[RECORDED DATA]
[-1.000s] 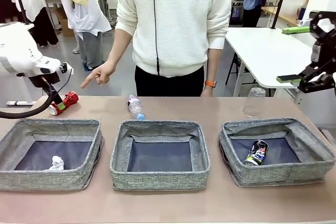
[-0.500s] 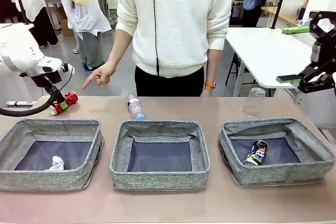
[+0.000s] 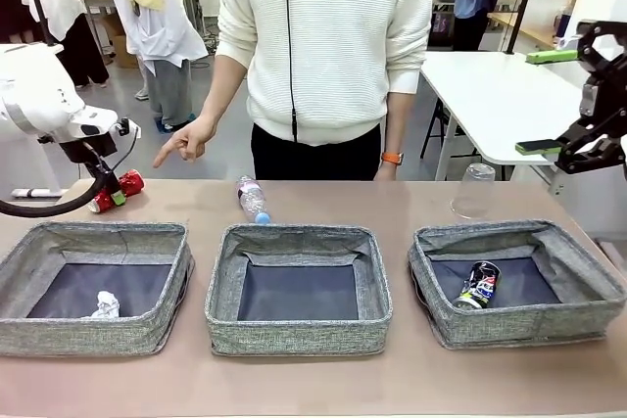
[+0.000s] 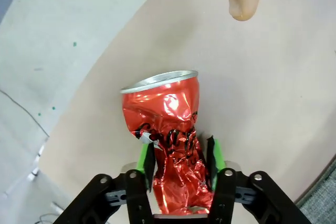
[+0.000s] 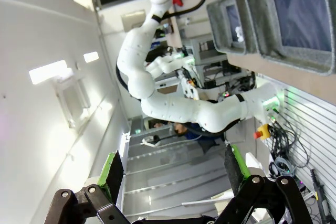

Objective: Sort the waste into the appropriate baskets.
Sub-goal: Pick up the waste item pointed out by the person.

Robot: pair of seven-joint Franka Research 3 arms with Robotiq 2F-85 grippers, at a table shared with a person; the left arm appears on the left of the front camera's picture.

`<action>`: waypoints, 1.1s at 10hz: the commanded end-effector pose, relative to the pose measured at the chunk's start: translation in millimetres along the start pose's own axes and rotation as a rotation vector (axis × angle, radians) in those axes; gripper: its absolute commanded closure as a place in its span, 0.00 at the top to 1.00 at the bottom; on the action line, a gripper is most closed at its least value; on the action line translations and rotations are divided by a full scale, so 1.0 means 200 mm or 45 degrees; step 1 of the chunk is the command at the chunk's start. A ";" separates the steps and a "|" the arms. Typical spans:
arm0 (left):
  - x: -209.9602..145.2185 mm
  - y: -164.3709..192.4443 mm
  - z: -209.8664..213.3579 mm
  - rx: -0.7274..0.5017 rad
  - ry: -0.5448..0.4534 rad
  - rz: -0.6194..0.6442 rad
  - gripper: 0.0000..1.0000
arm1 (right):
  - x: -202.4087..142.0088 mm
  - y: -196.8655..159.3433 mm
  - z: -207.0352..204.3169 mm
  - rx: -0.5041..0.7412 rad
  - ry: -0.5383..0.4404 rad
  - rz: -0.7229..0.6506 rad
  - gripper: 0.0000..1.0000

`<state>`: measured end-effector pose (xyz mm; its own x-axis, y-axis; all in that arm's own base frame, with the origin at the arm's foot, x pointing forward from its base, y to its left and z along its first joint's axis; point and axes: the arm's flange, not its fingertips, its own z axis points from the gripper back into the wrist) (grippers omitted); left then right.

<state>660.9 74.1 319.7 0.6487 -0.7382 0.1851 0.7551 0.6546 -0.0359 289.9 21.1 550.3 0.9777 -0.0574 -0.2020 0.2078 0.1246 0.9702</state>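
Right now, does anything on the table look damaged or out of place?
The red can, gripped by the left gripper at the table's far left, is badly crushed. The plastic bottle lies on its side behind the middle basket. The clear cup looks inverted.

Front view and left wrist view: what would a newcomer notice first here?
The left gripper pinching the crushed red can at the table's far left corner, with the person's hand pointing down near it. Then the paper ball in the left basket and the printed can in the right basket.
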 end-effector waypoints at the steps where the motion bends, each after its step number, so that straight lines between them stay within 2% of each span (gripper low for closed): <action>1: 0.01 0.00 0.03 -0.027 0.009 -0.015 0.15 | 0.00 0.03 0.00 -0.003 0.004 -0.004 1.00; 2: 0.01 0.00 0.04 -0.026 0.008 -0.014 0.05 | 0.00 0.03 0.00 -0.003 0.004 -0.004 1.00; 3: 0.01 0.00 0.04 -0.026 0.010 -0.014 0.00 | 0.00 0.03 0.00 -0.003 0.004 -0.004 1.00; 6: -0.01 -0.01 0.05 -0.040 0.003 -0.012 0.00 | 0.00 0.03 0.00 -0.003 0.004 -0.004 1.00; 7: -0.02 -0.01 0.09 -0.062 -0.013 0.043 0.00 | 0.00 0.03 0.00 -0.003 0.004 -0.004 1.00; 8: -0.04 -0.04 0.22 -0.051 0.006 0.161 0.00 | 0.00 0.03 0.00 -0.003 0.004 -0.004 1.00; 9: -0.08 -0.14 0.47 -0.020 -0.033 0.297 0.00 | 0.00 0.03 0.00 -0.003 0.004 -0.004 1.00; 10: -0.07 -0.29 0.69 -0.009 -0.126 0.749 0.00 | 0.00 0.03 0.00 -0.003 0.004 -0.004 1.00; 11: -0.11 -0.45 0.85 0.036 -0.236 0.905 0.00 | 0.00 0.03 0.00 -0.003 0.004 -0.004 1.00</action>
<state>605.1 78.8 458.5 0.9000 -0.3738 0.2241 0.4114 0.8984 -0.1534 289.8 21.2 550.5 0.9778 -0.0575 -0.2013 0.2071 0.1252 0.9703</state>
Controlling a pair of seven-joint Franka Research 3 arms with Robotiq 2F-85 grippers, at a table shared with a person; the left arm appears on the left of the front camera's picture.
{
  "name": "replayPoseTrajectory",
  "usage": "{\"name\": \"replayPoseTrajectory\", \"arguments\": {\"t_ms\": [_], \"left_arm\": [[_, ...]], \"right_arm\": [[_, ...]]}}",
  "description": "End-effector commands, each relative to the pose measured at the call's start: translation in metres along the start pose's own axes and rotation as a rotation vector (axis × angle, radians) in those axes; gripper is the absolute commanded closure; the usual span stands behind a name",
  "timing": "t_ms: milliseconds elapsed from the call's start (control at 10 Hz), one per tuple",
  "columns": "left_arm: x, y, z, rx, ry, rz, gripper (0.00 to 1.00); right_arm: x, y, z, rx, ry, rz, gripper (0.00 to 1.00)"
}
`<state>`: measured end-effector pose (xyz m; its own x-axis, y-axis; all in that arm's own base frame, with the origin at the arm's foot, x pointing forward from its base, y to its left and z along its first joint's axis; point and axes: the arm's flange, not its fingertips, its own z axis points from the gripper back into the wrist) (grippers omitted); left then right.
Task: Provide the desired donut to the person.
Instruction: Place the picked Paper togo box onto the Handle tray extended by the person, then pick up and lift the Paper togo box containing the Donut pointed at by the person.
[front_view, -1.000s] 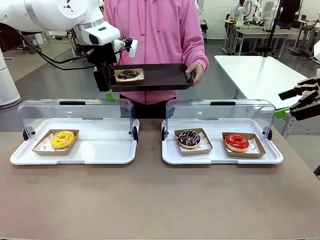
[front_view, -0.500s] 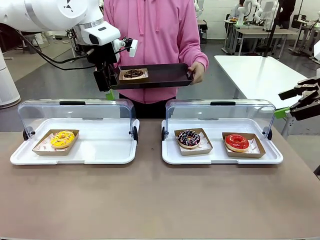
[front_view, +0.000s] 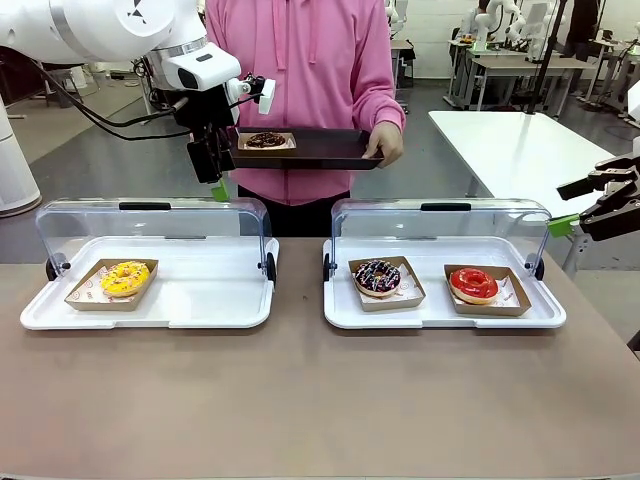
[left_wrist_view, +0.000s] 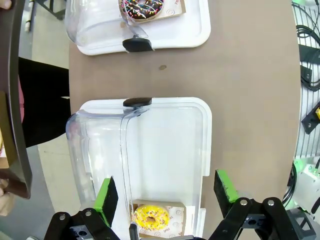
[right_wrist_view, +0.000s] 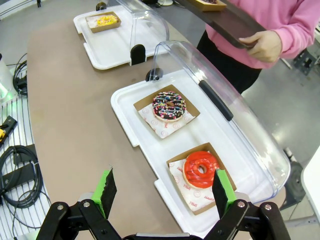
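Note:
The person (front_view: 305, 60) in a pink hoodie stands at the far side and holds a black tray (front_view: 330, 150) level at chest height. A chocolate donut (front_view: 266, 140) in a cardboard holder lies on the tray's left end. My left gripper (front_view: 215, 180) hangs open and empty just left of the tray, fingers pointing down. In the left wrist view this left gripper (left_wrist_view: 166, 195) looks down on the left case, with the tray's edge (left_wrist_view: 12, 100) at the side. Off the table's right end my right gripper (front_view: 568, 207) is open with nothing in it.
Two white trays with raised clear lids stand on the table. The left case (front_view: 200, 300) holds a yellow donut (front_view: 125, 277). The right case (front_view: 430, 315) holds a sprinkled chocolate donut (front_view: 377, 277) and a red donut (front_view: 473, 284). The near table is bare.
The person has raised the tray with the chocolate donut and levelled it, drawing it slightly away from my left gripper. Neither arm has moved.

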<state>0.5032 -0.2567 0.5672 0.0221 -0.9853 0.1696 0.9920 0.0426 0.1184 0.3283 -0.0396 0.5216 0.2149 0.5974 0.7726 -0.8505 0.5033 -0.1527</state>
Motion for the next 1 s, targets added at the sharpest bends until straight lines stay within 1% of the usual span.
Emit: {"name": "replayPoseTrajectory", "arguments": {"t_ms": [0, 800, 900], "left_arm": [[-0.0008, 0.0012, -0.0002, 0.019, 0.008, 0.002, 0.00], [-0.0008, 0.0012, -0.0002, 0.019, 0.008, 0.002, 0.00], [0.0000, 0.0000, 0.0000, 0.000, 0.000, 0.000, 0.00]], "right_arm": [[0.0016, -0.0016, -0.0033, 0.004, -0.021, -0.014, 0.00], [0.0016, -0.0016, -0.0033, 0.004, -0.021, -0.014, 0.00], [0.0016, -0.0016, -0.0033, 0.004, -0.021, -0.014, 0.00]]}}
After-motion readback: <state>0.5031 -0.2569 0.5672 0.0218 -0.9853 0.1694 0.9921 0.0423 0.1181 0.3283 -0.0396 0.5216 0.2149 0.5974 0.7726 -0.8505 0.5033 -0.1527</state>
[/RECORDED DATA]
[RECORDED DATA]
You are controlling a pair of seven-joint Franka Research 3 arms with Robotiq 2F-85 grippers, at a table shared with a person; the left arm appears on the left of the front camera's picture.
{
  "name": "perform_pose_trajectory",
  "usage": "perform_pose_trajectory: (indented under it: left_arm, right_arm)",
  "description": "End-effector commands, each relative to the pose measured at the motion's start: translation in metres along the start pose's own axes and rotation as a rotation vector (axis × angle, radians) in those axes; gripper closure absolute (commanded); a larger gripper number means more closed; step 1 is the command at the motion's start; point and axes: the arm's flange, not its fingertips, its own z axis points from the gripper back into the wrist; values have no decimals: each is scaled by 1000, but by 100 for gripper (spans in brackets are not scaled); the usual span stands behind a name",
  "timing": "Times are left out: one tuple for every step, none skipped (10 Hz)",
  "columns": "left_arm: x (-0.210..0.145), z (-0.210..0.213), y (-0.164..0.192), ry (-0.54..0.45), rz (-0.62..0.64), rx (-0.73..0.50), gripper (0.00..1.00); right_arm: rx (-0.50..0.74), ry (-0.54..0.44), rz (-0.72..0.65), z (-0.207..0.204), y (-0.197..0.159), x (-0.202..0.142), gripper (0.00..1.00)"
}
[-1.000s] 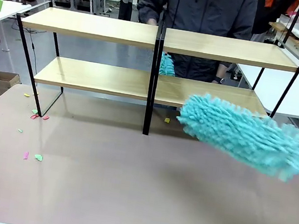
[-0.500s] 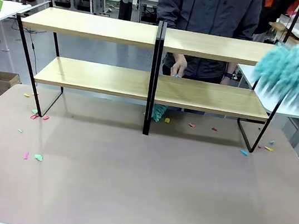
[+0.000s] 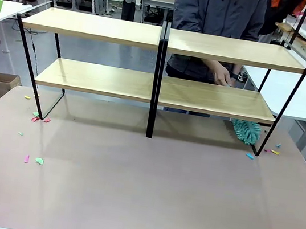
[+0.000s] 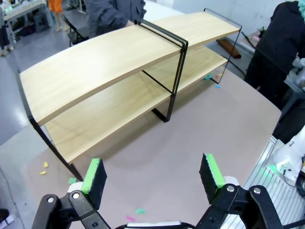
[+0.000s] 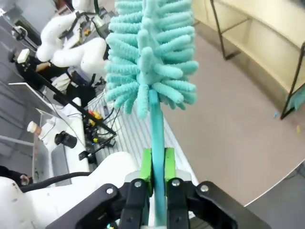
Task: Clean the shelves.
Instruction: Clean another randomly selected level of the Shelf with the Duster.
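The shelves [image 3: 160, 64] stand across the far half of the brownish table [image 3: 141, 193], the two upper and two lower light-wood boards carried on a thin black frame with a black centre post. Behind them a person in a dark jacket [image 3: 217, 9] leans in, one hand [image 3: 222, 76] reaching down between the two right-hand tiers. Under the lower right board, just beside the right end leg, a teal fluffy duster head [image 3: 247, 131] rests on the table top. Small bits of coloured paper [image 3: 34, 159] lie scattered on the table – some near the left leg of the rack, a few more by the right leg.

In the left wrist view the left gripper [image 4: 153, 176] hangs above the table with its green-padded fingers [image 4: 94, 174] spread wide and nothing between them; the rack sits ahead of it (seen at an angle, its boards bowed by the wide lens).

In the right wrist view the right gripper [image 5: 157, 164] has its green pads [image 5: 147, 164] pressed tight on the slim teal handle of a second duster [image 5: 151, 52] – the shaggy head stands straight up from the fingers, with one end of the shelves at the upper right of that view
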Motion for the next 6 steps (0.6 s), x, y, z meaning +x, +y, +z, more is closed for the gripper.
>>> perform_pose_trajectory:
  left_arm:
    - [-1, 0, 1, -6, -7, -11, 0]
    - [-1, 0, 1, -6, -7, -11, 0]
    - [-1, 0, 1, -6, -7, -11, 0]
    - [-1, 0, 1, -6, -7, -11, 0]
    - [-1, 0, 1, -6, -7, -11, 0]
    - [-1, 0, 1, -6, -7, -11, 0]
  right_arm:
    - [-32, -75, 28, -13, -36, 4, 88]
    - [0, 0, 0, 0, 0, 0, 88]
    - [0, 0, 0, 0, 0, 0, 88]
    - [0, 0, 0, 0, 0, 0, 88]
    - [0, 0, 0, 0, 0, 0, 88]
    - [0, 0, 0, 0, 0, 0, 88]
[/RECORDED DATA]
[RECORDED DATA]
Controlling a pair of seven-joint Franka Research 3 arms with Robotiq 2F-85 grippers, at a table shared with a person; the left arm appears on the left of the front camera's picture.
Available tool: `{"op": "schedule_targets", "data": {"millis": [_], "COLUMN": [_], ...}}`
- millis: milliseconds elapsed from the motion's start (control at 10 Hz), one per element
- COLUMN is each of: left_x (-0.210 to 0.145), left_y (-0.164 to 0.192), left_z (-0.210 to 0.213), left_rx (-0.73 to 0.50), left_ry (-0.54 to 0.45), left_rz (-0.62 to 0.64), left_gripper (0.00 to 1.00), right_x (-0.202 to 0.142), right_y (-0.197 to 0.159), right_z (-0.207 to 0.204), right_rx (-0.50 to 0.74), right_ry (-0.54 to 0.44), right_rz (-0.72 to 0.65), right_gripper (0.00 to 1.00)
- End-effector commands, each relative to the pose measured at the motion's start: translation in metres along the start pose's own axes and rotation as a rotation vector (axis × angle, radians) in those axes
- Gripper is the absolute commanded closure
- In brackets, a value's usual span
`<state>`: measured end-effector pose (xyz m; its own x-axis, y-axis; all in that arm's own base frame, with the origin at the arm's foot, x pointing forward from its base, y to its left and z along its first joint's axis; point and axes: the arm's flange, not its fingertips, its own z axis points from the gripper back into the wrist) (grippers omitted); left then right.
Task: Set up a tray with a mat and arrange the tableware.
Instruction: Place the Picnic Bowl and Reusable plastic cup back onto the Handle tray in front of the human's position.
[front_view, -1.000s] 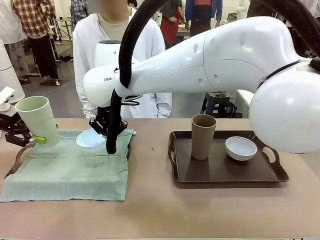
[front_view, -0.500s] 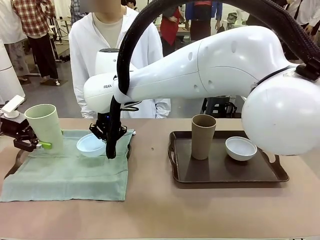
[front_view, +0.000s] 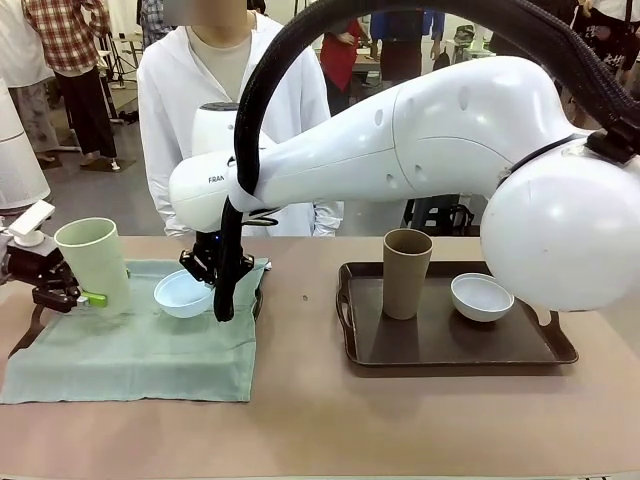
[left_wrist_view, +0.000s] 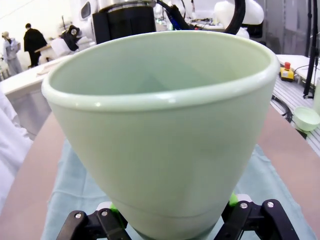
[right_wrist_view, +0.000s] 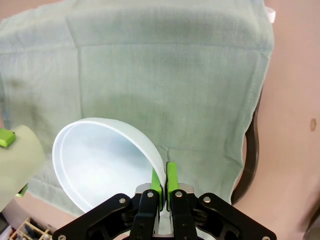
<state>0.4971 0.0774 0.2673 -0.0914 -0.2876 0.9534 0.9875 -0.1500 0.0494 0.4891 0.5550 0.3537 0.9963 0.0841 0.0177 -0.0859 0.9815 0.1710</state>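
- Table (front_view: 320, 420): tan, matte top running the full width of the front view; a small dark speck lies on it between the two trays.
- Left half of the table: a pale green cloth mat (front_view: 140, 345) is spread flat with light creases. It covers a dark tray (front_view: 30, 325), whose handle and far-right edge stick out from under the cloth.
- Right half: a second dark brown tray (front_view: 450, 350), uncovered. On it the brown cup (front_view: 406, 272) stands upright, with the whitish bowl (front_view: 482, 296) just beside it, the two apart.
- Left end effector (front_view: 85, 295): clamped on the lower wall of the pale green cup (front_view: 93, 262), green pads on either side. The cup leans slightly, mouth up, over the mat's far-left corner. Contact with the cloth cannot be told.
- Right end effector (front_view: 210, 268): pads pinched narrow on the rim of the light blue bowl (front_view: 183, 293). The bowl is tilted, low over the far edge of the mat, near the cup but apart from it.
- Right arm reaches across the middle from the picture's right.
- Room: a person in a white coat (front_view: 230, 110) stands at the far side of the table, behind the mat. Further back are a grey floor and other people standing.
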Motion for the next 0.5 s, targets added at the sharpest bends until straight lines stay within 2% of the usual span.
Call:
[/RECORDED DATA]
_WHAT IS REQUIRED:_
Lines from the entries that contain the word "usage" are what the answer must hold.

_SOLUTION FOR THIS PROBLEM:_
  "usage": "{\"name\": \"replayPoseTrajectory\", \"arguments\": {\"t_ms\": [_], \"left_arm\": [[_, ...]], \"right_arm\": [[_, ...]]}}",
  "usage": "perform_pose_trajectory: (indented under it: left_arm, right_arm)",

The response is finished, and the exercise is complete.